Below are the records; copy exactly the stretch from the line containing "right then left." through the line containing "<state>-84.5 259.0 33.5", both ends included, and nothing else.

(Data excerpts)
------------------------
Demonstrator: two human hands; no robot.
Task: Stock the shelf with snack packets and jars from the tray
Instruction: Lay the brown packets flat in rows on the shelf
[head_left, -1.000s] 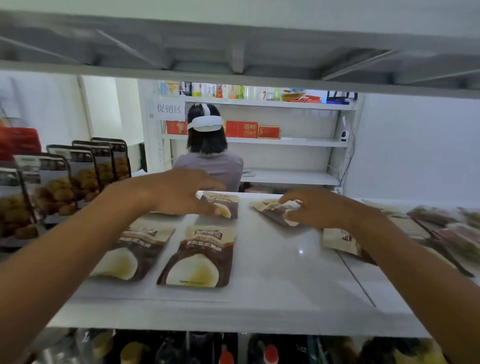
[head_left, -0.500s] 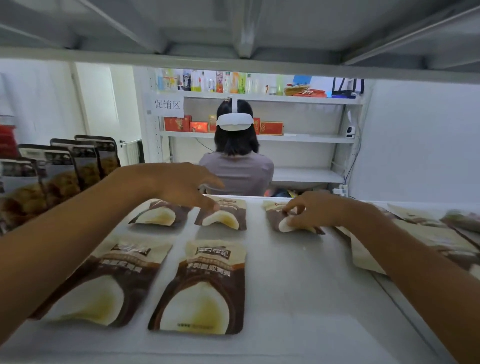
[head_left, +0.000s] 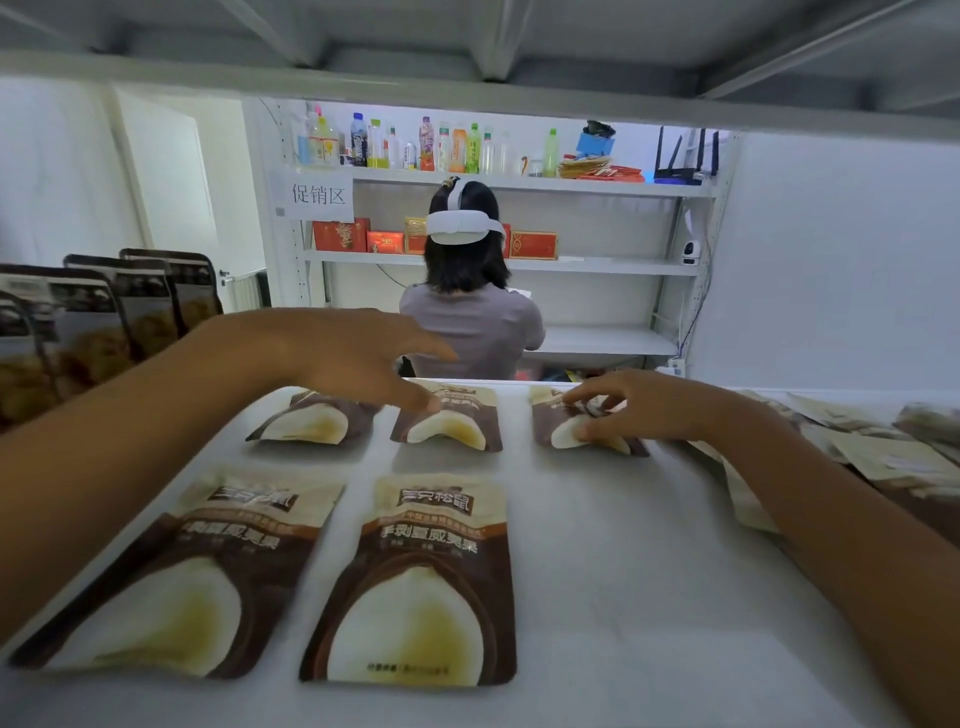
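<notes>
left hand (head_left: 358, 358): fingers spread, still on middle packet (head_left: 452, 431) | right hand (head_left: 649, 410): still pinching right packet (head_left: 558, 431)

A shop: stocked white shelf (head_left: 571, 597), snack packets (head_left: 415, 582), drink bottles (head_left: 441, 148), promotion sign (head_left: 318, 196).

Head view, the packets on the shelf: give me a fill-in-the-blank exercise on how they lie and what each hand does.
The front row holds ___ flat packets. In the back row, the left hand touches the ___ packet. The right hand pinches that row's ___ packet.
Missing words: two; middle; rightmost.
</notes>
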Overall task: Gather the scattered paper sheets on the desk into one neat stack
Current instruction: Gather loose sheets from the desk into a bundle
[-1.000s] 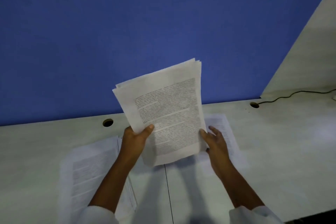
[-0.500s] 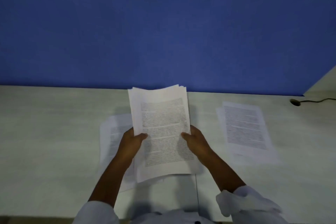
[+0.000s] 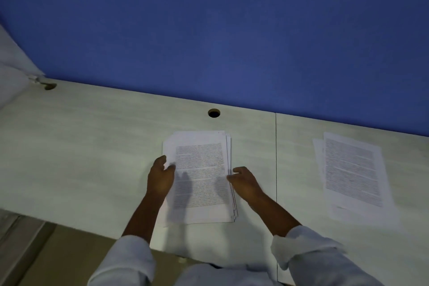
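While main paper stack lies flat on worktop, left hand touches its left edge, right hand its right edge, both loosely curled, gripping nothing; second sheet pile well apart rightward; print unreadable.

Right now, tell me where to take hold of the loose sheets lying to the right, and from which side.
Take the loose sheets by their left long edge, coming in from the left with the right hand. They lie flat on the desk, and under-sheets fan out there, so a grip can probably slide under the whole lot.
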Demonstrator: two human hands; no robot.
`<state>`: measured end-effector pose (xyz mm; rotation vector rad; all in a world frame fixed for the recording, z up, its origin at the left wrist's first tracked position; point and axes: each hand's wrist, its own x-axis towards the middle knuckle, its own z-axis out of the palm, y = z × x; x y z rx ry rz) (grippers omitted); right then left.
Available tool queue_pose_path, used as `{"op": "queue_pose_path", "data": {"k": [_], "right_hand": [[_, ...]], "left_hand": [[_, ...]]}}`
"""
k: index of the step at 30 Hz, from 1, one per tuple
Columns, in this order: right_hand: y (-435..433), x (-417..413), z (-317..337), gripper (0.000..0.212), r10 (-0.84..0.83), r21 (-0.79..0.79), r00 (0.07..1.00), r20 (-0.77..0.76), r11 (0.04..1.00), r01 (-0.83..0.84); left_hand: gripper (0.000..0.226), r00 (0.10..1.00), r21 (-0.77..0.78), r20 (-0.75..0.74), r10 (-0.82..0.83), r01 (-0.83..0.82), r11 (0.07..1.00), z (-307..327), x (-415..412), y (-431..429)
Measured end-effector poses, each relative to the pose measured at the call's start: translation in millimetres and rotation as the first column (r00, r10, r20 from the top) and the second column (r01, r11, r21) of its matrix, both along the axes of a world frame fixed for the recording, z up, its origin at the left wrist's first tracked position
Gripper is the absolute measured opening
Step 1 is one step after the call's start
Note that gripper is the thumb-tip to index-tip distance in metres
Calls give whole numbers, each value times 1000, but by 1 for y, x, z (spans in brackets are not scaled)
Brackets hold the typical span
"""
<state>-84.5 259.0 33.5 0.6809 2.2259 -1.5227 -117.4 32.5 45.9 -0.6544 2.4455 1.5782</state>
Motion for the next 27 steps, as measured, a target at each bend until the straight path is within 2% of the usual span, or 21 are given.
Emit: {"op": "queue_pose_path", "data": {"k": [4,7,10,13,20,23,27], "right_hand": [[38,28,-22,41,-135,-2,991,22,991,135],[75,56,-32,33,-290,-30,957,24,956,291],[116,83,-33,22,-409,11,912,6,912,409],[161,104,-35,15,-459,66,888,-32,886,460],[262,122,-25,20,-469,240,869,-155,836,494],[306,122,-30,35,-458,357,868,-192,791,496],[349,118,-35,75,-477,514,875,-78,733,446]], "left_hand": [[41,998,-37,-35,-46,44,998,-6,6,22],[37,992,-27,-28,-121,120,992,-12,10,55],[36,980,-10,-7,-198,198,980,-15,14,97],[38,953,-36,6,-303,304,952,-17,17,144],[37,898,9,60,-435,435,900,-28,43,228],[33,890,20,88,-448,448,894,-39,55,247],[28,871,-3,127,-475,479,878,-44,74,268]]}}
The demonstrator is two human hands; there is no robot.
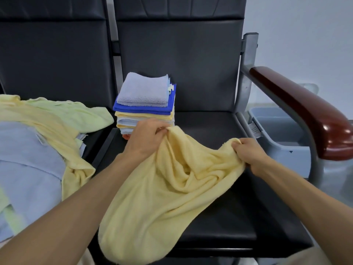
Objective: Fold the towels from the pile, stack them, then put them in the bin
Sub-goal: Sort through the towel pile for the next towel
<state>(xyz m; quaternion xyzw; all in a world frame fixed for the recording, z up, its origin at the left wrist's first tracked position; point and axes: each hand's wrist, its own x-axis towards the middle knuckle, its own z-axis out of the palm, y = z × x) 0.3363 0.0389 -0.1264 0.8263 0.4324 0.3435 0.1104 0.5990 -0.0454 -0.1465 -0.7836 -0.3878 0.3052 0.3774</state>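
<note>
A pale yellow towel point(156, 197) hangs slack between my two hands over the black seat. My left hand point(147, 136) pinches its upper edge near the stack. My right hand point(248, 152) grips the opposite edge further right. Behind my left hand stands a stack of folded towels point(144, 98), lilac on top, then blue, yellow and pale ones. The unfolded pile point(38, 142) of yellow, green and light blue towels covers the left seat. A grey bin point(280, 129) sits on the floor to the right, beyond the armrest.
Black padded seat point(219, 207) with a tall backrest point(179, 54) behind the stack. A dark red wooden armrest point(305, 109) on a grey metal frame stands between the seat and the bin. White wall at the right.
</note>
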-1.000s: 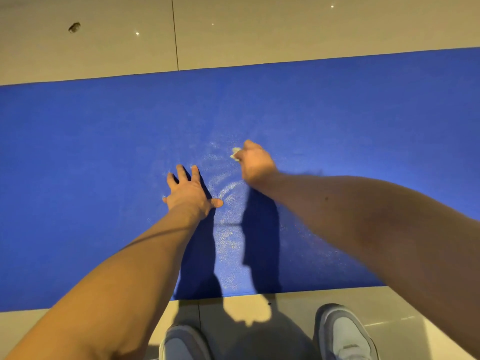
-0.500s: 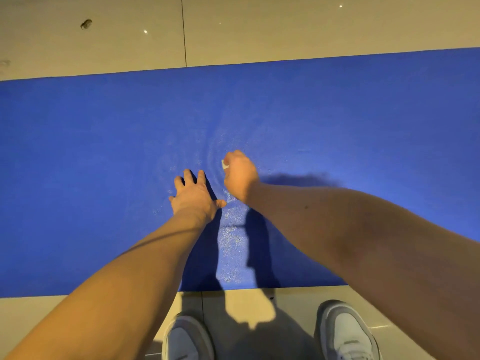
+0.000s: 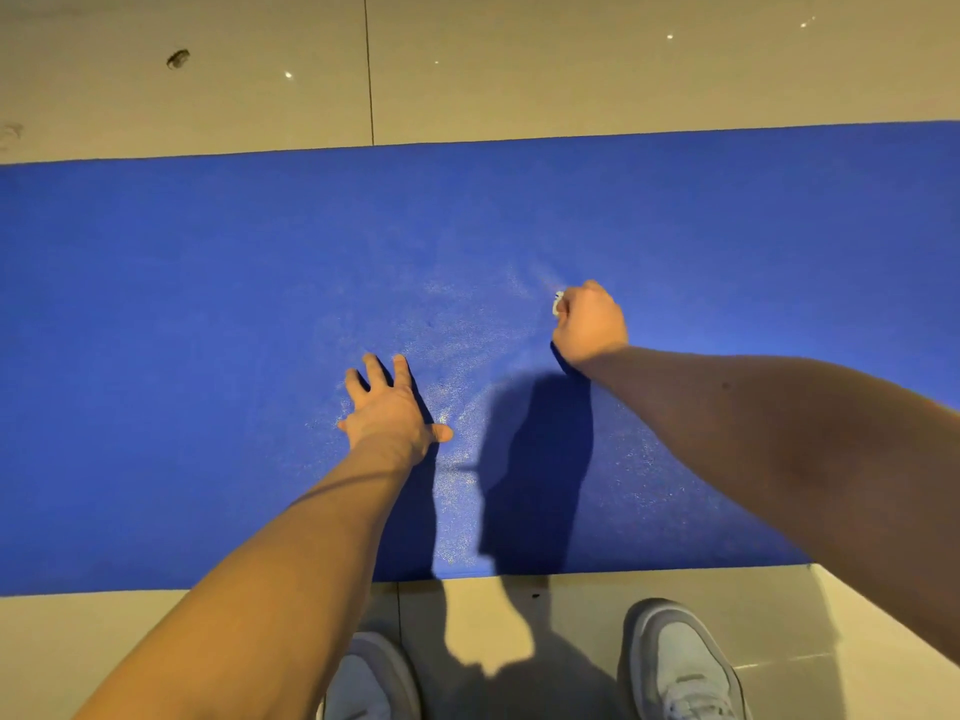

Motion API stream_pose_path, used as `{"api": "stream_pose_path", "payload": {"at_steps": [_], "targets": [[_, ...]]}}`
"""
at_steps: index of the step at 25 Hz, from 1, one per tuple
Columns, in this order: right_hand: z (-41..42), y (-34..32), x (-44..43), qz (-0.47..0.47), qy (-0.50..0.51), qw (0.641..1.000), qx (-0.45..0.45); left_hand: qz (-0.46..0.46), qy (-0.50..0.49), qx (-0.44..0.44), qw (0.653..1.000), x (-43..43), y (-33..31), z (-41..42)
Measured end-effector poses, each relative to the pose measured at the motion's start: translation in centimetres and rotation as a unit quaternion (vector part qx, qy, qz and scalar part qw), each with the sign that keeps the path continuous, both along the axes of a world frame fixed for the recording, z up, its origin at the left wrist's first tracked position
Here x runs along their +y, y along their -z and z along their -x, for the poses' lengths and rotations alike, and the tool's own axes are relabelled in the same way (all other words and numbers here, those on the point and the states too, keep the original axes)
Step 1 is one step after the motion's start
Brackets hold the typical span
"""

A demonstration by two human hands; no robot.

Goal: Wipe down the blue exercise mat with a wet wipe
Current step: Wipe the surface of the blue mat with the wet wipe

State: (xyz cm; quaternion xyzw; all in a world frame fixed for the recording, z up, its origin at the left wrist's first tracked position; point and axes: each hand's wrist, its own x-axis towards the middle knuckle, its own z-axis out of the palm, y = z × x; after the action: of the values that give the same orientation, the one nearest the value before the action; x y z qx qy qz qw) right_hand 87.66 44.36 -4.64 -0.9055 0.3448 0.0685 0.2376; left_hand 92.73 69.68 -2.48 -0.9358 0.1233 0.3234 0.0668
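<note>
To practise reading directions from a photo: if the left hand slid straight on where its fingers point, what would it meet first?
The left hand would likely meet only bare mat, then the tiled floor beyond its far edge. The right hand, gripping the wipe, sits off that line.

Warm overhead light is thrown down; hard arm shadows are cast on the mat toward its near edge. Pinpoint glare is seen on the floor; edges are bowed.
</note>
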Motion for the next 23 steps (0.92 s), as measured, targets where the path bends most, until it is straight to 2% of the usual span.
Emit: {"api": "stream_pose_path", "payload": {"at_steps": [3,7,9,13,17,21,23], "targets": [[-1.0,0.1,2.8,0.004,0.04,0.999,0.008,-0.002,-0.003,0.004,1.0,-0.3,0.0,0.0],[-2.1,0.3,10.4,-0.065,-0.108,0.992,0.002,-0.001,-0.002,0.001,1.0,-0.1,-0.1,0.1],[-2.0,0.4,12.3,-0.058,-0.169,0.984,-0.006,0.001,-0.001,-0.001,1.0,-0.1,0.0,0.2],[-0.8,1.0,9.1,-0.016,-0.243,0.97,-0.016,-0.01,0.004,-0.005,1.0,0.0,-0.2,0.4],[2.2,1.5,3.6,0.033,-0.15,0.988,-0.013,0.002,0.021,-0.017,1.0,1.0,-0.3,1.0],[2.3,1.4,4.2,0.031,-0.039,0.999,0.002,0.0,0.022,-0.01,1.0,2.1,-0.5,1.9],[0.9,1.7,6.9,0.045,-0.096,0.994,0.018,-0.02,0.025,0.006,0.999,2.6,-0.7,2.3]]}}
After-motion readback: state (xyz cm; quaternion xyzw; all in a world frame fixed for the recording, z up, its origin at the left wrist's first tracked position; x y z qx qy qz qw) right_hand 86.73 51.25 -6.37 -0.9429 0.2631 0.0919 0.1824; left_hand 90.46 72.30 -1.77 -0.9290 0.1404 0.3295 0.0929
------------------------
* **Result of the exercise**
`<state>`: measured end-effector pose (xyz mm; rotation vector rad; all in a world frame fixed for the recording, z up, its origin at the left wrist's first tracked position; point and axes: each hand's wrist, its own x-axis towards the middle knuckle, its own z-axis out of the palm, y = z × x; x y z rx ry rz) (grippers omitted); right then left.
Available tool queue_pose_path, used as `{"op": "queue_pose_path", "data": {"k": [_], "right_hand": [[_, ...]], "left_hand": [[_, ...]]}}`
"""
k: index of the step at 30 Hz, from 1, one per tuple
Columns, in this order: right_hand: y (-435..433), x (-417..413), z (-317..337), gripper (0.000..0.212), r10 (-0.84..0.83), r21 (-0.79..0.79), r00 (0.07..1.00), r20 (-0.77..0.76), r11 (0.04..1.00), r01 (-0.83..0.84); left_hand: gripper (0.000..0.226), r00 (0.10..1.00), r21 (-0.77..0.78), r20 (-0.75..0.74), r10 (-0.82..0.83), r01 (-0.83..0.82), r11 (0.07..1.00), z (-307..327), x (-415..412), y (-431..429)
Measured end-effector poses, each relative to the pose measured at the call's start: translation in millimetres and rotation as the first column (r00, r10, r20 from the top) and the second column (r01, r11, r21) of its matrix, both along the axes of a world frame fixed for the recording, z up, its origin at the left wrist's first tracked position
Gripper is the absolute measured opening
Step 1 is one step after the call's start
Note that gripper is the thumb-tip to index-tip distance in metres
Calls give whole numbers, each value times 1000, but by 1 for y, x, z (spans in brackets are not scaled)
Brackets hold the typical span
"""
<state>-84.5 259.0 33.5 0.6809 2.2259 -1.5227 -117.4 32.5 45.9 -0.6544 2.4455 1.5782</state>

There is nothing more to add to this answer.